Before me is a motion to dismiss the complaint of pro se plaintiff Julian Samu-els (“Samuels” or the “plaintiff’), an inmate at the Federal Medical Center in Devens, Massachusetts (“FMC Devens”). Samuels alleges that certain of his personal property was lost during his transfer to FMC Devens from the Special Housing United (“SHU”) at the Federal Corrections Institute in Fairton, New Jersey (“FCI Fairton”). He filed the present complaint pursuant to the Federal Tort Claims Act, 28 U.S.C. §§ 1346(b) and 2671-2680 (“FTCA”), against the Bureau of Prisons (“BOP”), seeking damages for the allegedly misplaced property.
Citing 28 U.S.C. § 2680, the BOP asserts that the FTCA does not apply to the detention of property by law enforcement officers at federal prison facilities, and that the sovereign immunity of the United States for claims of the kind brought by Samuels, therefore, has not been waived. On this basis, the BOP contends that the re-styled complaint fails as a matter of law and must be dismissed pursuant to Fed.R.Civ.P. 12(b)(1) and (6) for lack of subject-matter jurisdiction and for failure to state a claim respectively.
I. BACKGROUND
Samuels is currently serving a 248 month sentence for possession with intent to deliver cocaine base, possession of more than five grams of cocaine base within 1,000 feet of a school, and for being a felon in possession of a firearm.
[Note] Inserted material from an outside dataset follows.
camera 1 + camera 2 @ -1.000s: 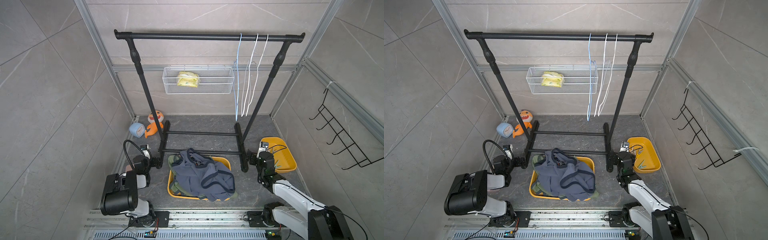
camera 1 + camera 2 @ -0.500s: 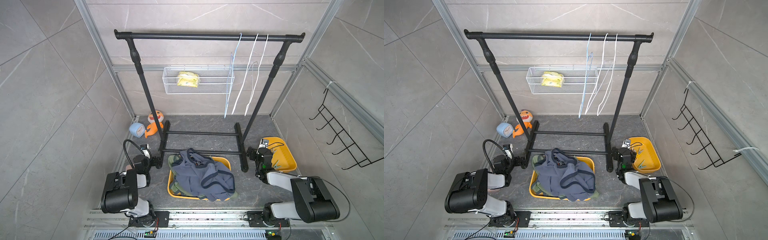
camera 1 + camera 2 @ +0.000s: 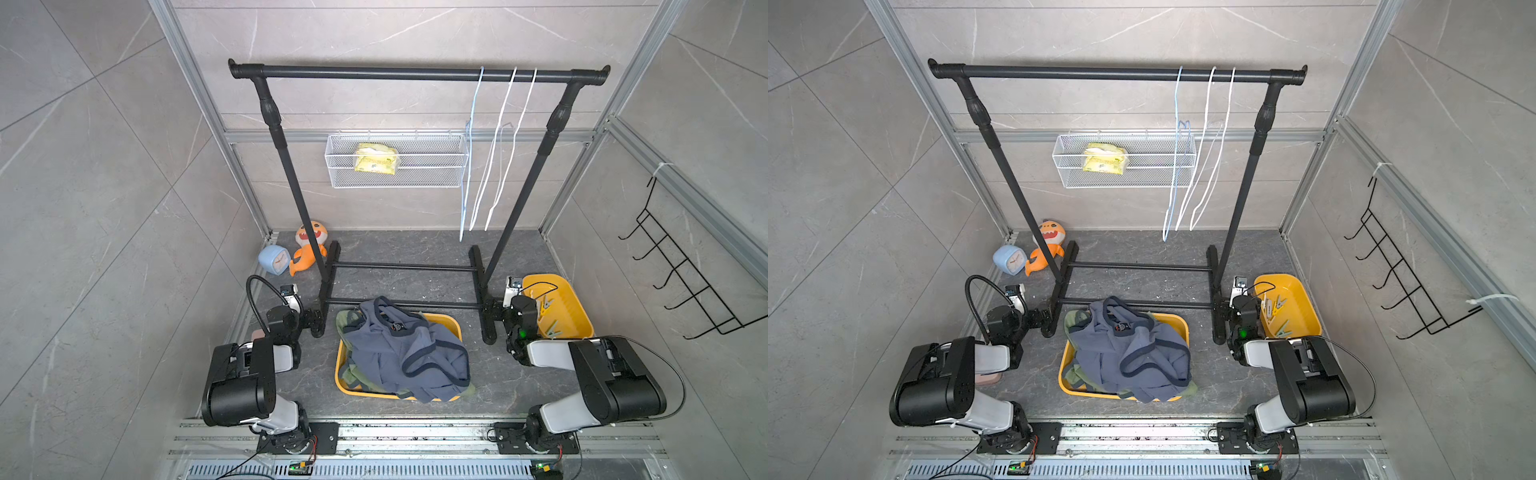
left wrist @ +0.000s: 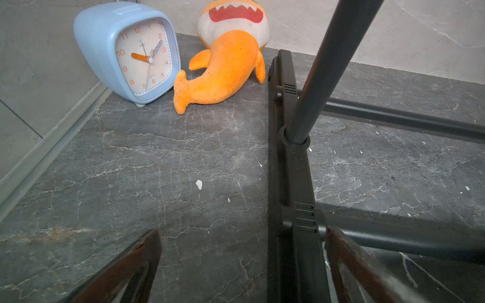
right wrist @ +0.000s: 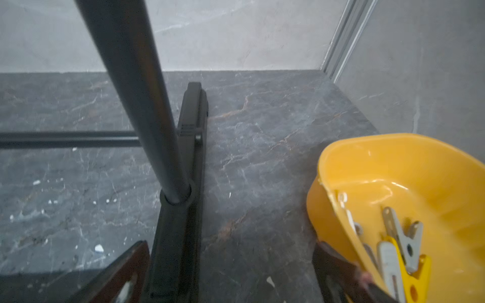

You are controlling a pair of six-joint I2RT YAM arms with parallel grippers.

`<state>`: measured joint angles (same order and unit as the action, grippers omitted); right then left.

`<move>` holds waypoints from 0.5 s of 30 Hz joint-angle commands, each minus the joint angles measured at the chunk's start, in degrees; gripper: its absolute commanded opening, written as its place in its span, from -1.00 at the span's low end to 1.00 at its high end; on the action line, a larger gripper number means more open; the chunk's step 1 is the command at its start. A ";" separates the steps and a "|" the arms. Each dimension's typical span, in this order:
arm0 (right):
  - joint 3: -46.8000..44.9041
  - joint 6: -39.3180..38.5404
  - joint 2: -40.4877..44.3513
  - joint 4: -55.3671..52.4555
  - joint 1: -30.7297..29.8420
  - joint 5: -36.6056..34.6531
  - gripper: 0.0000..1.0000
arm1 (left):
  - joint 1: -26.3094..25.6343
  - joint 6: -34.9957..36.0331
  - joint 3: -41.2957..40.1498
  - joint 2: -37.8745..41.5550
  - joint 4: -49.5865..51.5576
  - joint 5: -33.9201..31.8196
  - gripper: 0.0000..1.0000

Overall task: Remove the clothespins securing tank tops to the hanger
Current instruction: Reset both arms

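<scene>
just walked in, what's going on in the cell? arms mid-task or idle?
Looks like the unpinning is done. The three wire hangers hang bare on the garment rack rail. The tank tops lie heaped in the yellow bin in front of the rack, and the clothespins sit in the yellow tub by the right arm. Both arms are folded low by the rack's feet; the left gripper and right gripper have their fingers open and hold nothing.
</scene>
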<state>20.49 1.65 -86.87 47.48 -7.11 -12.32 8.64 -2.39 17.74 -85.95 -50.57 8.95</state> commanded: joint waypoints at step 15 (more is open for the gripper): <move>-0.53 -1.33 -0.32 4.37 -0.26 2.03 1.00 | -2.09 1.25 2.80 0.00 1.95 -4.35 0.99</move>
<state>20.18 1.23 -87.07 50.09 -7.11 -10.85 7.03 -2.15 18.81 -85.95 -47.88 6.42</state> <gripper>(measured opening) 0.998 0.998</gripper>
He was sentenced on July 17, 2004 and began his incarceration at FCI Fairton on August 2, 2004. He was designated for transfer to FMC Devens on February 22, 2005 and arrived there on May 3, 2005. Samuels claims that following an inventory of his property at FMC Devens, he found several items missing. He filed an administrative claim on July 18, 2005 with respect to the items he alleges to have been missing. In that claim, he asserted that the missing property was valued at $2085.55. After an investigation, the BOP denied the claim, asserting that it could not reconcile the plaintiffs claimed losses with available property inventory records and that Samu-els could not otherwise provide evidence of all of his claimed losses. When settlement negotiations between the parties failed, Samuels commenced the present action.
II. DISCUSSION
A. Standard for Motion to Dismiss
Because “the United States, as sovereign, may not be sued without its consent, ^jurisdiction must be found in an express Congressional waiver of immunity or consent to be sued.”
Murphy v. United States,
45 F.3d 520, 522 (1st Cir.1995) (internal citations omitted). On both a 12(b)(1) motion to dismiss founded on considerations of sovereign immunity and a 12(b)(6) motion to dismiss for failure to state a claim, the court must accept as true all well pleaded factual allegations in the
complaint and draw all reasonable inferences in favor of the plaintiff.
Toledo v. Sanchez,
454 F.3d 24, 30 (1st Cir.2006);
Cordero-Hernandez v. Hernandez-Ballesteros,
449 F.3d 240, 244 n. 3 (1st Cir.2006);
Murphy,
45 F.3d at 522. The Supreme Court has recently said, however, that a “formulaic recitation of the elements of a cause of action will not do,”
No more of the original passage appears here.